About this exercise:
Of the entries below, return only those lines from the line with "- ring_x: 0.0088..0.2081" to the line with "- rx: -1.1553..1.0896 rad", exactly, both included.

Stored items from a collection
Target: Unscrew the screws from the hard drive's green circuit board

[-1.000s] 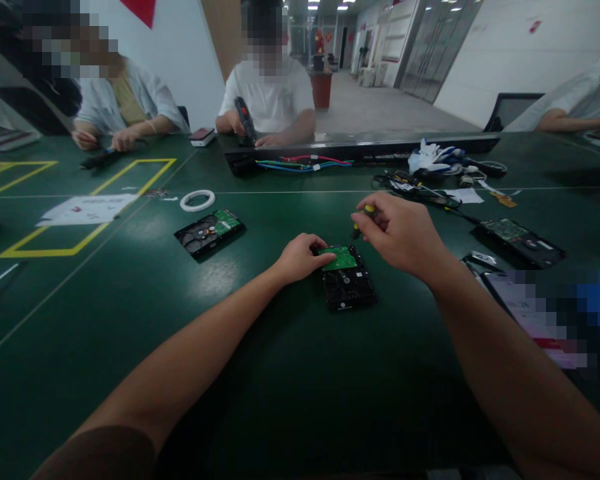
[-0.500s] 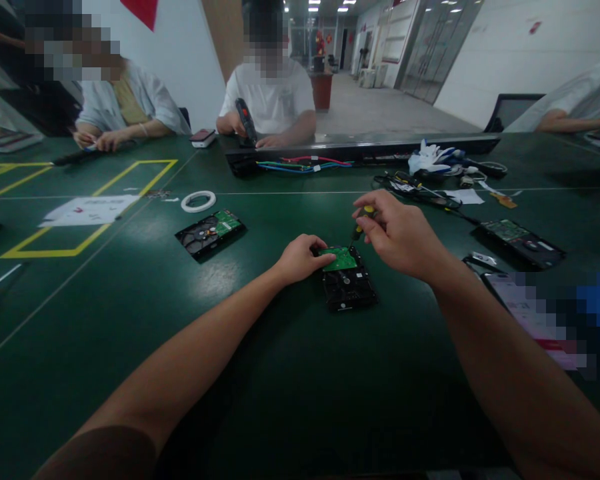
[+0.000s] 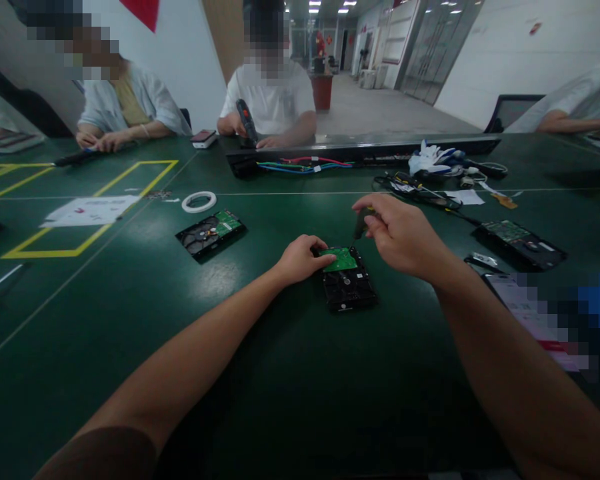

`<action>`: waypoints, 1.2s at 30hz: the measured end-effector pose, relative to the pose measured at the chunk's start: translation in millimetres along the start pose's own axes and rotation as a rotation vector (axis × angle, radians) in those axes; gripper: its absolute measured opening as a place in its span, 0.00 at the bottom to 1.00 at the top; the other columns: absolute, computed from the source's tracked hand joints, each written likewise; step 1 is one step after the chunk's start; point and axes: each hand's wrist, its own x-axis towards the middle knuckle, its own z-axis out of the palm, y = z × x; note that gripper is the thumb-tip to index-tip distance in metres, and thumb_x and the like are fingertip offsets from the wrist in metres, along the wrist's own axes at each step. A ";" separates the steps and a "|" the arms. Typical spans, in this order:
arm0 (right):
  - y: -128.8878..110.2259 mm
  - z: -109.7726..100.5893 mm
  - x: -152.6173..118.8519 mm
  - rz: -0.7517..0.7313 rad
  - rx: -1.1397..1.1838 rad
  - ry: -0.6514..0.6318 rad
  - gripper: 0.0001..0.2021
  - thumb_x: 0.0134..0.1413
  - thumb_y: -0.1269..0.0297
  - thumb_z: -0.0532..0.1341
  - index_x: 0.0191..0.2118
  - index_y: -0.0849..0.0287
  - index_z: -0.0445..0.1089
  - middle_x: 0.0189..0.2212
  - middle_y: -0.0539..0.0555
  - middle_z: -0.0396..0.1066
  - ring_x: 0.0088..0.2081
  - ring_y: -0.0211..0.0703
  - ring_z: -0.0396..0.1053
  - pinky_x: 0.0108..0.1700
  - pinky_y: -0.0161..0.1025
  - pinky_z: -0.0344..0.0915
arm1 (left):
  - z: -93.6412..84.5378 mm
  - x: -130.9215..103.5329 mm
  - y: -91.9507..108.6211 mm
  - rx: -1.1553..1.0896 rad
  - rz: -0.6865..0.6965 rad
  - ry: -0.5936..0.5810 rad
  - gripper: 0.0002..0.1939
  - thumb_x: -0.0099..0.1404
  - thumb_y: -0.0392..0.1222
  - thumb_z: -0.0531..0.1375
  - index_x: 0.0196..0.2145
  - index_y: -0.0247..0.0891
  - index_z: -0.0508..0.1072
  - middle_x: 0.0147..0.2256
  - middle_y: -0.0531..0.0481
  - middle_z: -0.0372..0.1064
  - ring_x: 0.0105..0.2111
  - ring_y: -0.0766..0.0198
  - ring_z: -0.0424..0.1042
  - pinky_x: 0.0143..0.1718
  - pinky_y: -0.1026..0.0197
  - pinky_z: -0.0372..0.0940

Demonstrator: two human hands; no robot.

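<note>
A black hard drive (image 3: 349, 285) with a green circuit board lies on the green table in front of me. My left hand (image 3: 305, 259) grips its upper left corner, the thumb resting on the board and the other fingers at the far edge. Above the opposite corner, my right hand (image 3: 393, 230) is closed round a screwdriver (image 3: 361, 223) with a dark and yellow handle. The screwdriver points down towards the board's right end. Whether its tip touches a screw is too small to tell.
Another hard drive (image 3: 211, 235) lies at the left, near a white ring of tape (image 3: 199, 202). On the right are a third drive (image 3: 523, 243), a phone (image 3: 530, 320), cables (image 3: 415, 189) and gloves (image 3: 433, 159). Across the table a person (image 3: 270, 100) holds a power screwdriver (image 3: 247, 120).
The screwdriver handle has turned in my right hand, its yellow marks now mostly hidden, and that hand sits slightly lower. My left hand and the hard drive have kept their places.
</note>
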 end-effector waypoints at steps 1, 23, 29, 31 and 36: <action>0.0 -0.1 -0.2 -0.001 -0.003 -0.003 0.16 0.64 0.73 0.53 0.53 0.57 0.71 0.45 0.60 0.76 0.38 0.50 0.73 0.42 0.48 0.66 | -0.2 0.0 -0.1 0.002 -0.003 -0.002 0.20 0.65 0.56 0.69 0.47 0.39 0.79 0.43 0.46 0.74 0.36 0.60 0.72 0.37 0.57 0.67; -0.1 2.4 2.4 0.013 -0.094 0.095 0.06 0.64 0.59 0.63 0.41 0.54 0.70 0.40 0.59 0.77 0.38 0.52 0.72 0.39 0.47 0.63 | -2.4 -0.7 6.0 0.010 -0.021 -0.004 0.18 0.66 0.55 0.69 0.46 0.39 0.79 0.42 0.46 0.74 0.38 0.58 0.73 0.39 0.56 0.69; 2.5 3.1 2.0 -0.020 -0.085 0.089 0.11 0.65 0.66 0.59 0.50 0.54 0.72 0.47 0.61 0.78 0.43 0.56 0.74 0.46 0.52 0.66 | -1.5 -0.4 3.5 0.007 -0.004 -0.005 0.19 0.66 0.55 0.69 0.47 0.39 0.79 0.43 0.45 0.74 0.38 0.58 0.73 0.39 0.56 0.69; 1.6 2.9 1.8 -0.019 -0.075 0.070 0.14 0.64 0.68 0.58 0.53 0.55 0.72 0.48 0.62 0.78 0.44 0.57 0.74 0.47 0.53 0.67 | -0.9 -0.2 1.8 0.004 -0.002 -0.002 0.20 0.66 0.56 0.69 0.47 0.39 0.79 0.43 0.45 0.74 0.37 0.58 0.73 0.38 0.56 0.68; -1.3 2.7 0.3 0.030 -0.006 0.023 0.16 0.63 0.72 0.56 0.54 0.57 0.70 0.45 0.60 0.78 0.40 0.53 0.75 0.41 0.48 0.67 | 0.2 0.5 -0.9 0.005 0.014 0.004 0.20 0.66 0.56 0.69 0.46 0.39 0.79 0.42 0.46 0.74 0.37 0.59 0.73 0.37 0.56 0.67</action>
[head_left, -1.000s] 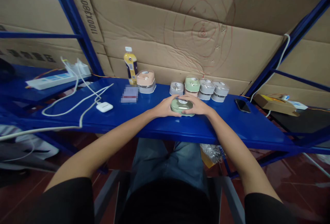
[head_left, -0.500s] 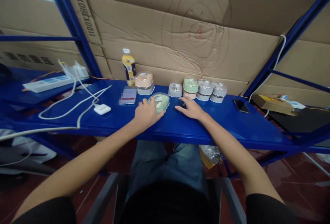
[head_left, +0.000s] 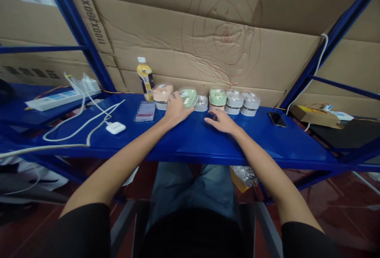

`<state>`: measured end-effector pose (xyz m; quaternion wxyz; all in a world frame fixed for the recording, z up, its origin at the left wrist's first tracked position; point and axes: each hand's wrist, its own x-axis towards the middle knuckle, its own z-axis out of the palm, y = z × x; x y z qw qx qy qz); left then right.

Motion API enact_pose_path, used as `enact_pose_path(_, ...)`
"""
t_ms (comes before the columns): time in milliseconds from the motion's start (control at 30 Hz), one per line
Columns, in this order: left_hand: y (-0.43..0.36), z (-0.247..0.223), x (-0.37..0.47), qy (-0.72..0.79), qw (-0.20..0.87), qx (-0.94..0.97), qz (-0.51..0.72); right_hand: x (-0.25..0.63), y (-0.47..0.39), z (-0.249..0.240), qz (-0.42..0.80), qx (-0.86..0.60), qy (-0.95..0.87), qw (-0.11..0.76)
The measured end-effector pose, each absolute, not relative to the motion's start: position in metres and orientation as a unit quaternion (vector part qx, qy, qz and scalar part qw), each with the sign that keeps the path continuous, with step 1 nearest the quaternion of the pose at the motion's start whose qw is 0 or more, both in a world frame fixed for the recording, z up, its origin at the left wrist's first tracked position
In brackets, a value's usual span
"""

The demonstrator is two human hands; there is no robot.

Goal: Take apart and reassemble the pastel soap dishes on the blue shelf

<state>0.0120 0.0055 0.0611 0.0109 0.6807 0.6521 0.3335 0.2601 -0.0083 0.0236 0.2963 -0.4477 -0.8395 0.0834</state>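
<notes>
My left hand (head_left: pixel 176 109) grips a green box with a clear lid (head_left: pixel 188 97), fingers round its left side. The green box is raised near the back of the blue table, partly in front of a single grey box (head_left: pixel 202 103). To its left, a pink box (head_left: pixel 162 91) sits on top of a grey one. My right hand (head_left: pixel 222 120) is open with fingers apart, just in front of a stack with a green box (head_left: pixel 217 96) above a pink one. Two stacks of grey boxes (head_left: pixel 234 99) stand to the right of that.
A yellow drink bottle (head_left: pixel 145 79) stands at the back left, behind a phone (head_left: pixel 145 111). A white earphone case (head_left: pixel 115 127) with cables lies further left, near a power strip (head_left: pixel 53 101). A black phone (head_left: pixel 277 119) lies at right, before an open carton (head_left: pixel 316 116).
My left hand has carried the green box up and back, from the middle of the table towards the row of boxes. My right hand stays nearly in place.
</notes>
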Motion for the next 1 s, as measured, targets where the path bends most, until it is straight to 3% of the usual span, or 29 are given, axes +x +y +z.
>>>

Output for this exercise:
  - ring_x: 0.0088..0.2081
  - ring_y: -0.0211..0.0703
  - ring_z: -0.0396..0.1053
  - pinky_x: 0.0108..0.1700
  - pinky_y: -0.0161..0.1025
  - pinky_z: -0.0344..0.0915
arm1 (left):
  - z: -93.6412..84.5378 mm
  - x: -130.9215..103.5329 mm
  - y: -91.9507..108.6211 mm
  - rx: -1.1553..1.0896 rad

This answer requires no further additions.